In some embodiments, a database used by the server 120 may be, for
example, a relational database One or more of these databases may
store, update, and retrieve data to and from the databases in
response to commands.
[0036] In some embodiments, one or more of the databases 130 may
also be used by applications to store application data. The
databases used by the applications may be of different types, for
example, key-value stores, object stores, or regular stores backed
by a file system.
[0037] The system 100 of FIG. 1 may be configured and operated in
various ways to enable application of the various methods and
apparatuses described according to the present disclosure.
[0038] FIG. 2 shows a flowchart of a method 200 for text
classification according to an embodiment of the present
disclosure. As shown in FIG. 2, the method 200 for text
classification includes the following steps:
[0039] S202, an entity category set and a part-of-speech tag set
associated with a text are obtained;
[0040] S204, a first isomorphic graph for the entity category set
and a second isomorphic graph for the part-of-speech tag set are
constructed, wherein a node of the first isomorphic graph
corresponds to an entity category in the entity category set, and a
node of the second isomorphic graph corresponds to a part-of-speech
tag in the pan-of-speech tag set;
[0041] S206, a first text feature and a second text feature of the
text are obtained through a graph neural network based on the first
isomorphic graph and the second isomorphic graph; and
[0042] S208, the text is classified based on a fused feature of the
first text feature and the second text feature.
[0043] According to the method for text classification of the
present disclosure, the classification of the text does not rely on
the semantic information derived from the words themselves of the
text. Individual text features of the text in other dimensions of
semantic information are obtained, in which individual isomorphic
graphs are constructed according to the other dimensions of
semantic information. The individual text features of the text in
the other dimensions are obtained through the graph neural network
based on the individual isomorphic graphs. In this way, on one
hand, the problem of the limited classification effect caused by
relying on the semantic information of the text itself can be
avoided, and on the other hand, the computing complexity faced by
processing in one isomorphic graph can be reduced. Moreover, the
problem that the entire graph structure has to be changed when new
semantic elements are introduced can also be avoided, thereby
improving the text classification efficiency.

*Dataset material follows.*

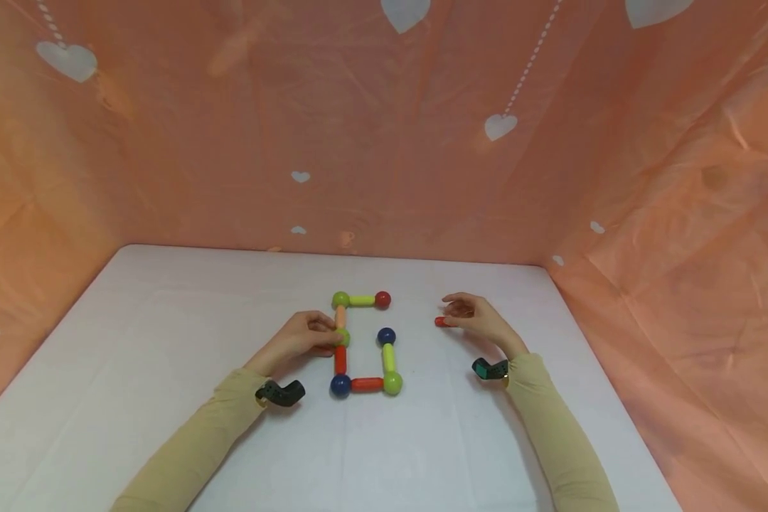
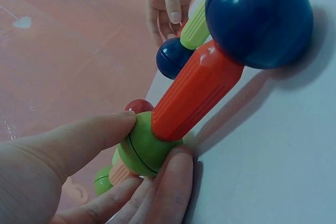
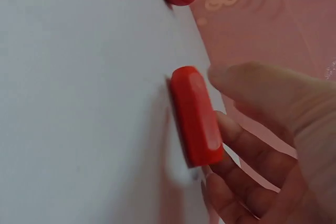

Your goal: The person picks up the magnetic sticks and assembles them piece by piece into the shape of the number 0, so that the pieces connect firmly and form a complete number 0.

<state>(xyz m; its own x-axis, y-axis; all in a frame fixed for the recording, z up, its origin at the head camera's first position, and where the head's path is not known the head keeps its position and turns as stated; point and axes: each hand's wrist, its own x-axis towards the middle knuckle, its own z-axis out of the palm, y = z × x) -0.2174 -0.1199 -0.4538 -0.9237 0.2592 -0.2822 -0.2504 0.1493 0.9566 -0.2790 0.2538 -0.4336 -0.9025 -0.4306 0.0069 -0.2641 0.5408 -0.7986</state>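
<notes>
My left hand pinches a green ball between thumb and fingers. That ball sits midway along the left side of a joined figure of balls and rods. From it a red rod leads to a large blue ball, and an orange rod leads to another green ball. My right hand is by a loose red rod, its thumb and fingers spread around it. In the right wrist view the thumb tip stands slightly off the rod's upper end, and the fingers lie along its far side.
At the figure's far end a yellow-green rod bears a red ball. A red rod, a green ball, a yellow-green rod and a dark blue ball form its near part. Orange cloth surrounds the white table.
</notes>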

[0044] In step S202, the text may typically be a short text, and
may come from each short text in a pre-acquired dataset of short
texts. Each short text in the dataset of short texts may or may not
be related to each other. For example, the dataset of short texts
may contain multiple short texts about various types of news, so
the classification of each short text may imply determining which
type of news the short text belongs to. As another example, the
dataset of short texts may contain multiple short texts about a
specific field (for example, the medical field), so the
classification of each short text may imply determining which
fine-grained category in that field the short text belongs to. As
another example, the dataset of short texts may contain searching
sentences or keywords used by a user to perform searching using a
search engine, so the classification of each short text may imply
identifying the user's searching intention. In the technical
solution of the present disclosure, the collection, storage, use,
processing, transmission, provision, disclosure, etc. of the user's
personal information involved are all in compliance with the
relevant laws and regulations, and do not violate public order and
good customs.
[0045] As mentioned above, since there may be a small quantity of
words contained in the short text, the semantic information derived
from the words themselves is limited. The method according to the
embodiment of the present disclosure may be capable of not being
limited to the semantic information of the words themselves, and
may improve the classification effect by fusing with other
available semantic information.
[0046] On one hand, the entity category involved with the text to
be classified may be determined through a known knowledge graph.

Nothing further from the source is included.